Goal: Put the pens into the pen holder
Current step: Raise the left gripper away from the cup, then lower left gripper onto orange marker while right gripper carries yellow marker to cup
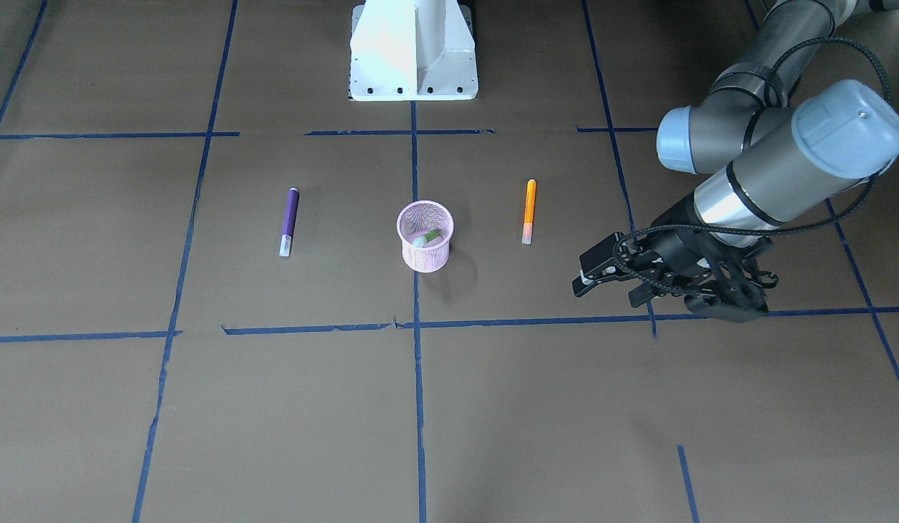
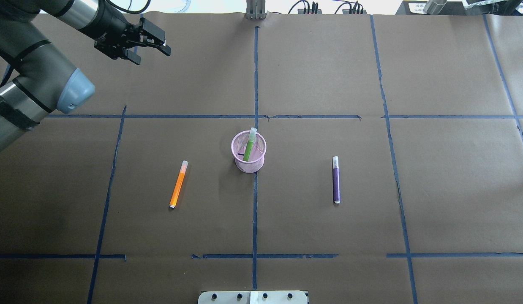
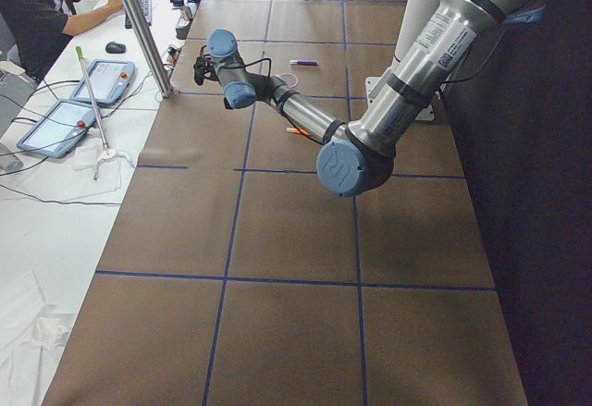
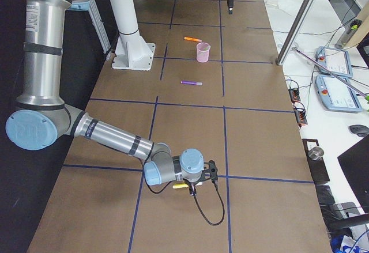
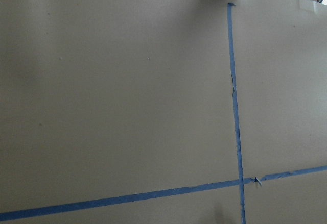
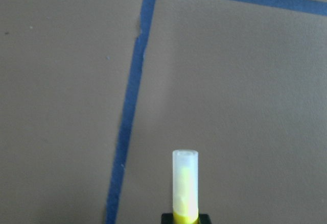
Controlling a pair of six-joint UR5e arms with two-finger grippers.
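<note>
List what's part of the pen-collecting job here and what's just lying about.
Job: pen holder; green pen, already in it; orange pen and purple pen, on the table; yellow pen, held in the right gripper.
Lying about: tablets; mouse, on the side table.

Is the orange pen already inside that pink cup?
No, the orange pen lies flat on the table, apart from the pink cup, which holds only the green pen.
</note>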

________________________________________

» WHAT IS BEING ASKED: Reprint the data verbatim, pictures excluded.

» TASK SOLUTION:
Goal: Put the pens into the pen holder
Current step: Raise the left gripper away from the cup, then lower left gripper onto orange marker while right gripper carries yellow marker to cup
Controlling a pair of six-joint UR5e arms with two-finger grippers.
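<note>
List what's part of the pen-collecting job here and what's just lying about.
Job: pen holder; green pen, already in it; orange pen and purple pen, on the table; yellow pen, held in the right gripper.
Lying about: tablets; mouse, on the side table.

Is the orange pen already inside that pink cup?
No, the orange pen lies flat on the table, apart from the pink cup, which holds only the green pen.
</note>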

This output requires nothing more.